Task description: Reproduce the listing below word for word and exclude any picture.

Data segment:
Content starts
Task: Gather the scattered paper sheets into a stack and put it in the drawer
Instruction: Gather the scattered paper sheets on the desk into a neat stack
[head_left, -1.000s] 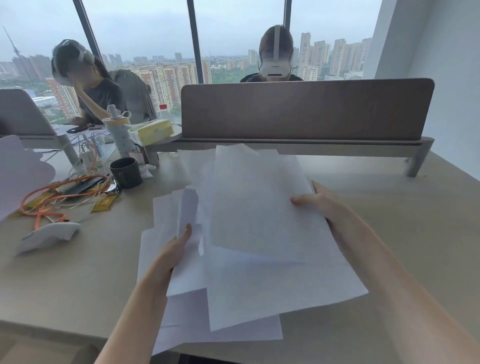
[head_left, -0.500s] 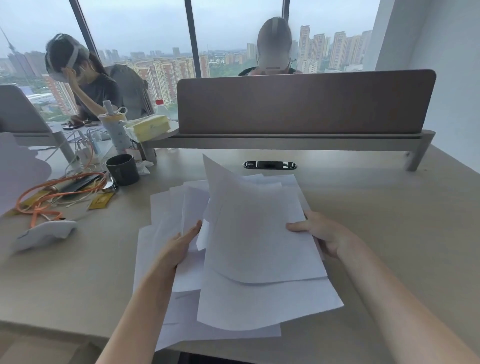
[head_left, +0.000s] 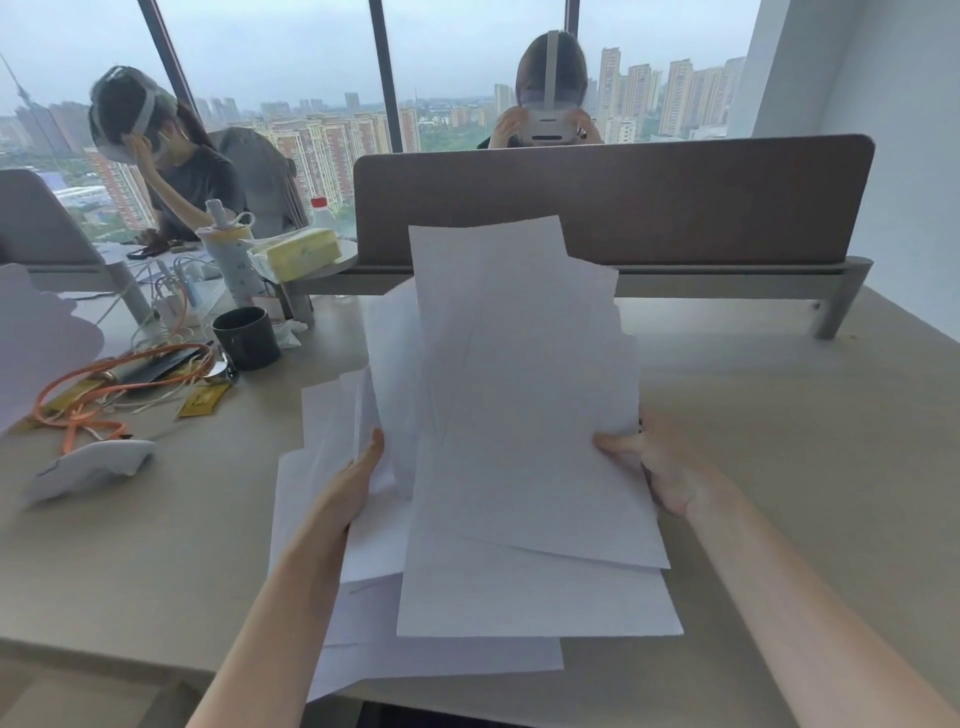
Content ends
Answer for the task:
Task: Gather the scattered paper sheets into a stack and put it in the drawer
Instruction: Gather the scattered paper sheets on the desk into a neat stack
[head_left, -1.000s] 
[head_left, -0.500s] 
[head_left, +0.000s] 

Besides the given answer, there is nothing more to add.